If you look into the core of the Internet or just in a typical corporate or institutional data center, you’ll see rack after rack loaded with switches, routers and other gear made by Cisco. A vulnerability in even one of their products can leave a lot of networks and data open to attack. So you might come to the conclusion that spotting that kind of flaw and fixing it as quickly as possible is matter of national security.
You’d be wrong.
It turns out that more than three hundred Cisco devices can be breached via a cracking technique used by the Central Intelligence Agency and revealed in a massive document dump by Wikileaks. Company researchers have concluded that…
- Malware exists that seems to target different types and families of Cisco devices, including multiple router and switches families.
- The malware, once installed on a Cisco device, seem to provide a range of capabilities: data collection, data exfiltration, command execution with administrative privileges (and without any logging of such commands ever been executed), HTML traffic redirection, manipulation and modification (insertion of HTML code on web pages), DNS poisoning, covert tunneling and others.

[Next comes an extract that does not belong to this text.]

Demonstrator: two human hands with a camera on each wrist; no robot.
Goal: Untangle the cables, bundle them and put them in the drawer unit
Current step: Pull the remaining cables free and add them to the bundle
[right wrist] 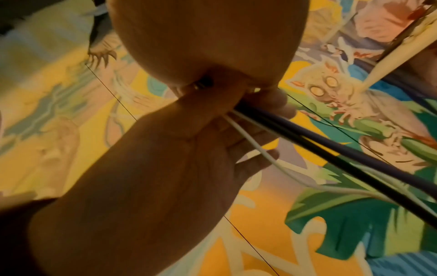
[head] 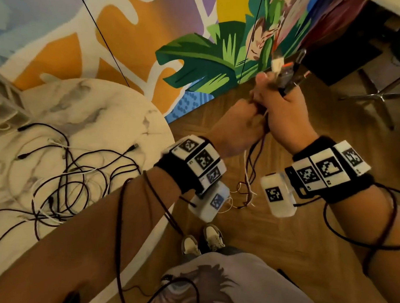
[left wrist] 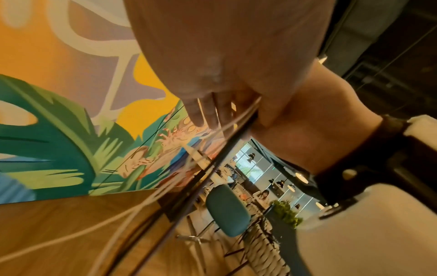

- The authors have spent a significant amount of time making sure the tools, once installed, attempt to remain hidden from detection and forensic analysis on the device itself.
- It would also seem the malware author spends a significant amount of resources on quality assurance testing – in order, it seems, to make sure that once installed the malware will not cause the device to crash or misbehave.
There’s a quick way to block it – disable telnet, an ancient and insecure communications protocol – but a permanent fix has yet to be released.
Generally, there are two ways the CIA could have obtained this exploit: either it was developed internally or it was purchased on the black market. If the former, it could have been duplicated by anyone with sufficient skill. If the latter, it means the CIA knew that broad swathes of the world’s IT infrastructure was exposed to anyone with deep enough pockets. In either case, its first duty should have been to plug the hole, and not sit on it until its own firewall was breached.